§ Your instructions
Each line, starting at the one with "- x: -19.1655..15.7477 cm" and running to the end of the data below, is to be set down again exactly, both ends included; leave pictures out.

§ Supplied data
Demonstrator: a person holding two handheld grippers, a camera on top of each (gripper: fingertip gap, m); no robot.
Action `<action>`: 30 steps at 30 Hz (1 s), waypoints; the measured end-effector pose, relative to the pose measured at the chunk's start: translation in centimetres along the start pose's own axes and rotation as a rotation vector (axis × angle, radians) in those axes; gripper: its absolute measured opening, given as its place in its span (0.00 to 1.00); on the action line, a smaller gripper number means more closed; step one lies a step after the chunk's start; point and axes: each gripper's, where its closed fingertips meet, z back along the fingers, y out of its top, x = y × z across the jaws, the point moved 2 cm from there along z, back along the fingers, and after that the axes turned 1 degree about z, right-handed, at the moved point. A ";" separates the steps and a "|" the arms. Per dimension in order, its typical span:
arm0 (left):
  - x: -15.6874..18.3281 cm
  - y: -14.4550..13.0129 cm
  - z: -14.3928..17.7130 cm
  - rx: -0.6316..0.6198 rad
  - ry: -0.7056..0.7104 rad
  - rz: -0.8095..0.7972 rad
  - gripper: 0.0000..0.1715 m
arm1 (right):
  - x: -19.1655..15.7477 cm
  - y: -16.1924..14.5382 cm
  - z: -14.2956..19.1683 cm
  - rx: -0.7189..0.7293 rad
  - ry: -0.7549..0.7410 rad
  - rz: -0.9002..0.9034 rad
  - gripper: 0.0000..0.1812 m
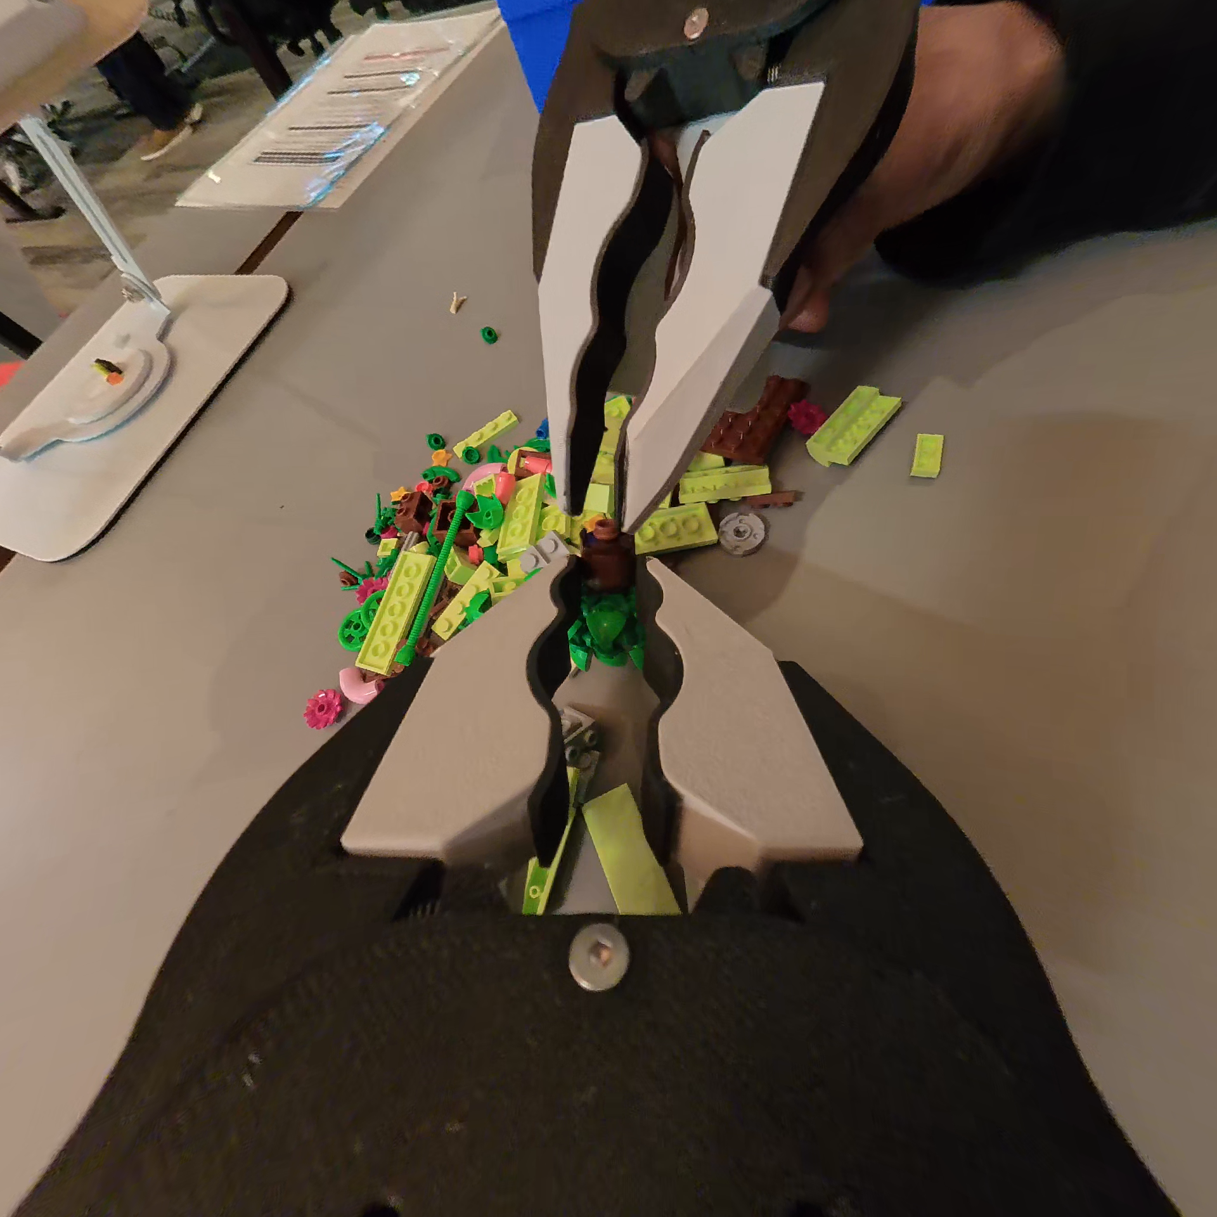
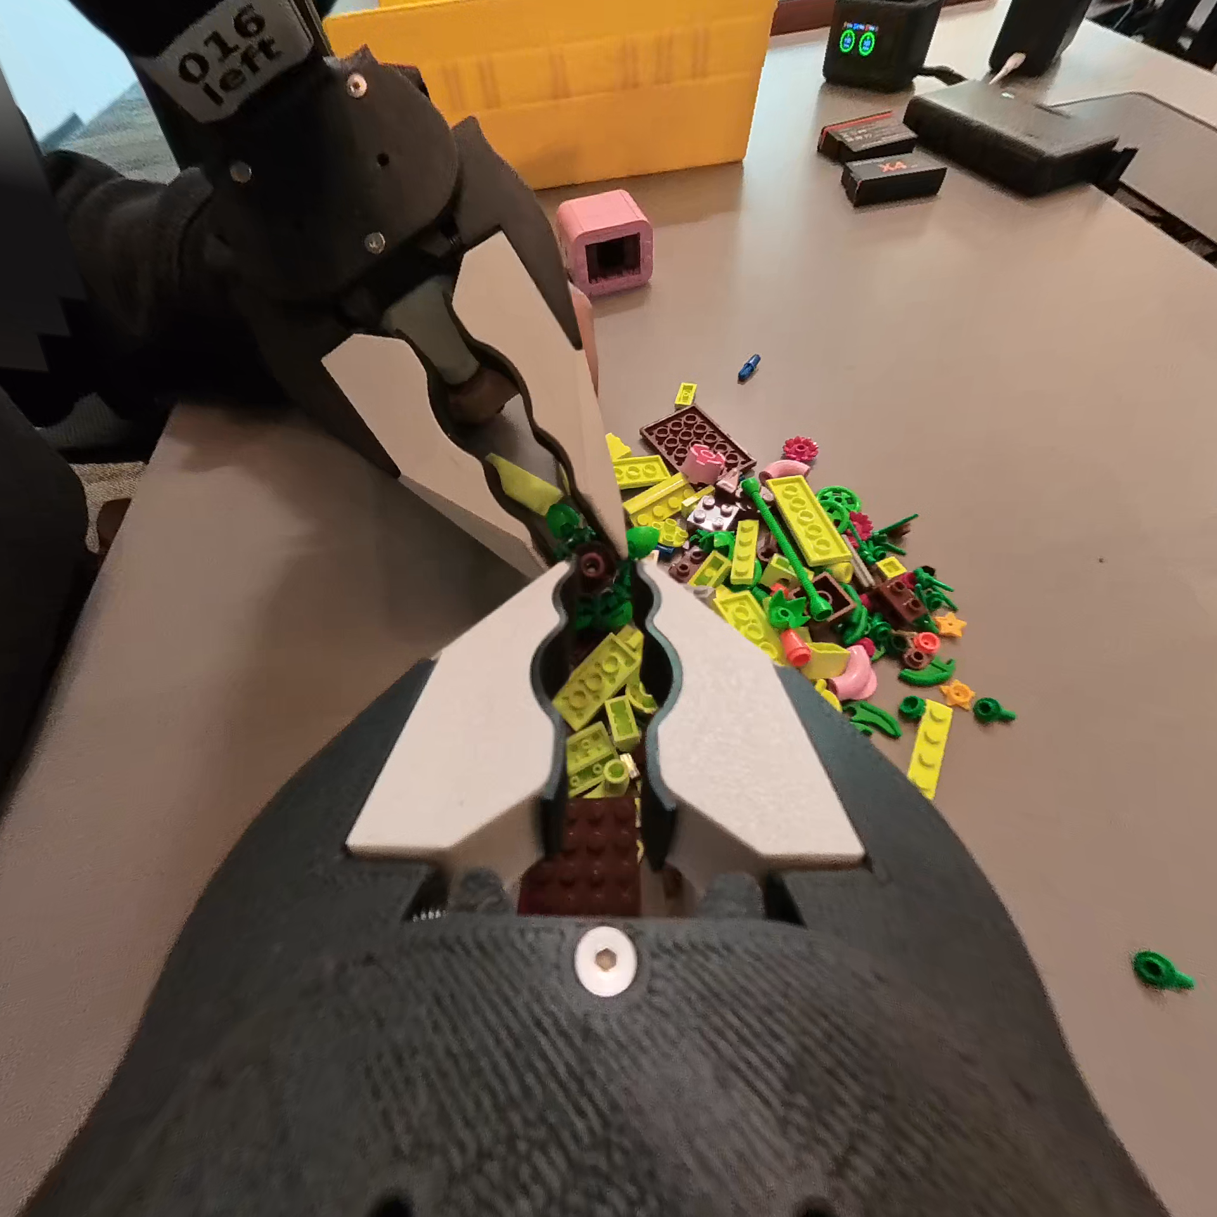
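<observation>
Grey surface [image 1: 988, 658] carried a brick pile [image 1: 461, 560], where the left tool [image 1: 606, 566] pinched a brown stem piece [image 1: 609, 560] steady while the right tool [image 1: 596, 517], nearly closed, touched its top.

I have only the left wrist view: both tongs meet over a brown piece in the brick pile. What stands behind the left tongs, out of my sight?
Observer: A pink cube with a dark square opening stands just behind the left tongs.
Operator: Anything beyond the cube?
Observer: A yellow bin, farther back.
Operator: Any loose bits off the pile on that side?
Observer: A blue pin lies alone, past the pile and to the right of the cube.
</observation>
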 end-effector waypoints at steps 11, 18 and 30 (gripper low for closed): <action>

§ Expected output
  - x: -19.1655..15.7477 cm
  - y: -16.1924..14.5382 cm
  - z: -14.2956..19.1683 cm
  - rx: -0.7189..0.7293 rad
  - ry: -0.7549..0.7410 rad
  - rz: -0.9002..0.9034 rad
  - gripper: 0.0000..0.1812 m
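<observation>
Grey surface [image 1: 988, 658] carried a brick pile [image 1: 461, 560], where the left tool [image 1: 606, 566] pinched a brown stem piece [image 1: 609, 560] steady while the right tool [image 1: 596, 517], nearly closed, touched its top.

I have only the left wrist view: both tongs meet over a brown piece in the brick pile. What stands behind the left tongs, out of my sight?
Observer: A pink cube with a dark square opening stands just behind the left tongs.
Operator: Anything beyond the cube?
Observer: A yellow bin, farther back.
Operator: Any loose bits off the pile on that side?
Observer: A blue pin lies alone, past the pile and to the right of the cube.
</observation>
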 end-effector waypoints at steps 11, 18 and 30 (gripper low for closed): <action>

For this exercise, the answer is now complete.